Claudia Hamberger schildert für jeden einzelnen Teil der heute wie selbstverständlichen Infrastruktur, wie dieser damals geschaffen wurde, wie das System schrittweise vergrößert wurde, je mehr die Stadt wuchs. Und wie Leipzig dabei auch eine lernende Stadt war, denn die gleichen Erfahrungen machten damals ja auch alle anderen Großstädte. Und alle mussten ganz ähnliche Lösungen für das zunehmend engere Zusammenleben in wachsenden Industriestädten finden.

Was wurde da 1965 eigentlich gefeiert?

Mit dem Medizinhistoriker Henry Ernest Sigerist und dem Galeristen Heinrich Barchfeld werden im Jahrbuch zwei historische Persönlichkeiten gewürdigt, die bislang kaum besondere Resonanz in der Leipziger Erinnerung fanden.
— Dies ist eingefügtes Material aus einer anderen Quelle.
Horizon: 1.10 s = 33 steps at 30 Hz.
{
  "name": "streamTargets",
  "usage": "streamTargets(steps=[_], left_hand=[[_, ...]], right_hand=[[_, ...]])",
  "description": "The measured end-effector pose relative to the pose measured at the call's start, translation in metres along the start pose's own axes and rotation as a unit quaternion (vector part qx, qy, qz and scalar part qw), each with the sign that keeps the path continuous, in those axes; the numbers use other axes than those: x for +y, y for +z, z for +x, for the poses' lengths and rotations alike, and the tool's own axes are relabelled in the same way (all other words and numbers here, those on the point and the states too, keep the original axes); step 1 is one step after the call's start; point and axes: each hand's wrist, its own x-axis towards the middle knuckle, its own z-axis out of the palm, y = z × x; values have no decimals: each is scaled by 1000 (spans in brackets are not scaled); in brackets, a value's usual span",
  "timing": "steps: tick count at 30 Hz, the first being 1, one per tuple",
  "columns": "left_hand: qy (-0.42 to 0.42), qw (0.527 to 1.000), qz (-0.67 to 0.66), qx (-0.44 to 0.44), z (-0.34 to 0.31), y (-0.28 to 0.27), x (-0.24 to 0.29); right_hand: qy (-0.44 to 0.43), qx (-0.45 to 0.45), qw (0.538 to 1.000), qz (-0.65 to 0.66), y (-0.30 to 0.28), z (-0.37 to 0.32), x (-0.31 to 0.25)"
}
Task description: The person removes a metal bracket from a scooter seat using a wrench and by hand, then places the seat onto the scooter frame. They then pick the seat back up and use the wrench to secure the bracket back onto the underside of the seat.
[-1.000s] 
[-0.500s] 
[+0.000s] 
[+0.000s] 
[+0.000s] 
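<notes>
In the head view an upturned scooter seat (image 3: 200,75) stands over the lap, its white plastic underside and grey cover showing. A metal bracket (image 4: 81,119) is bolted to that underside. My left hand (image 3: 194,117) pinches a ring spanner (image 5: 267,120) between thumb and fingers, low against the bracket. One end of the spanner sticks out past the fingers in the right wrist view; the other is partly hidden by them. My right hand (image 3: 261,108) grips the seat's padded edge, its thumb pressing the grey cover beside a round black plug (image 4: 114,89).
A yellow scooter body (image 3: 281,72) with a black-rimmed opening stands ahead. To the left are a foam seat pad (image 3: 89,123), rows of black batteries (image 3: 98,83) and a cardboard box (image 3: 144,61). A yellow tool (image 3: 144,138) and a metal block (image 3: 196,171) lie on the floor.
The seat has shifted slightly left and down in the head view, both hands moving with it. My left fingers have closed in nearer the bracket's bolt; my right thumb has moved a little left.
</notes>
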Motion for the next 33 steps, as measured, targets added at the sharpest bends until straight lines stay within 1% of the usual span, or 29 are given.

Und auch zwei markante Themen aus der DDR-Zeiten fanden Niederschlag in diesem Jahrbuch. Das eine ist die 800-Jahr-Feier von 1965, die viele Leipziger so richtig durcheinander gebracht hat, als Leipzig dann 2015 das 1.000-Jährige feierte.

Dass daran nicht die Ersterwähnung für das Jahr 1015 schuld war, sondern der Wunsch einer Partei, Stadtjubiläen in der DDR anders zu definieren und zu feiern, erzählt Daniel Fischer in seinem Beitrag, der dann so gar nicht beiläufig erzählt, wie sich hunderte Leipziger regelrecht weigerten, die Propagandaelemente im Festzug zu tragen.

Und Gerald Kolditz widmet sich dem letztlich tragischen Schicksal von Edith Hoppensack, die 1975 nicht nur die Gewerbeerlaubnis für das Unternehmen ihres verstorbenen Vaters Willy Hoppensack verlor. Ihr wurde mit den Steuertricks eines Staates, der letztlich jede Art Privatunternehmertum in der DDR auslöschen wollte, auch das in dem Unternehmen in der Hainstraße angesammelte Vermögen an Edelmetallen „weggesteuert“, sodass die längst alkoholabhängige Frau diesem Staat, der ihr alles genommen hat, am Ende auch noch Millionen Mark schuldete.

Das Titelbild zeigt den am Ende zwar viel teurer gewordenen Festumzug zum 800. Jahrestag von Stadtrecht und Messe. Was er nicht zeigt, sind all die Dinge, die dann doch nicht so liefen wie geplant. Die aber davon erzählen, dass Menschen sich nicht immer planen und einordnen lassen. Es sind Menschen, die in der Geschichte für Überraschungen sorgen, die wertvolle Ratsschränke bauen (die 500 Jahre später aufwendig restauriert werden müssen), einen florierenden Welthandel mit Pelzen aufbauen wie am Leipziger Brühl, die aber auch fleißig die Dokumente ihrer siegreichen Parteiarbeit sammeln, die nun im Sächsischen Staatsarchiv davon erzählen, wie der Sozialismus sich in Leipzig zu Ende siegte.

Mit den 2021 verstorbenen Gerald Wiemers und Thomas Topfstedt werden zwei prägende Leipziger Forscher gewürdigt. Wer die Jahrbücher zu sammeln beginnt, bekommt nicht nur eine Lesefrucht fürs Jahr, sondern eine Sammlung historischer Ausflüge, die Dinge aus der Leipziger Geschichte zeigen, die so bislang noch nicht Thema der großen Stadtgeschichte waren. Mit weiteren Überraschungen ist gewiss zu rechnen.

Markus Cottin, Uwe John (Hrsg.) „Jahrbuch für Leipziger Stadtgeschichte, 2/2022, Leipziger Universitätsverlag, Leipzig 2022, 30 Euro.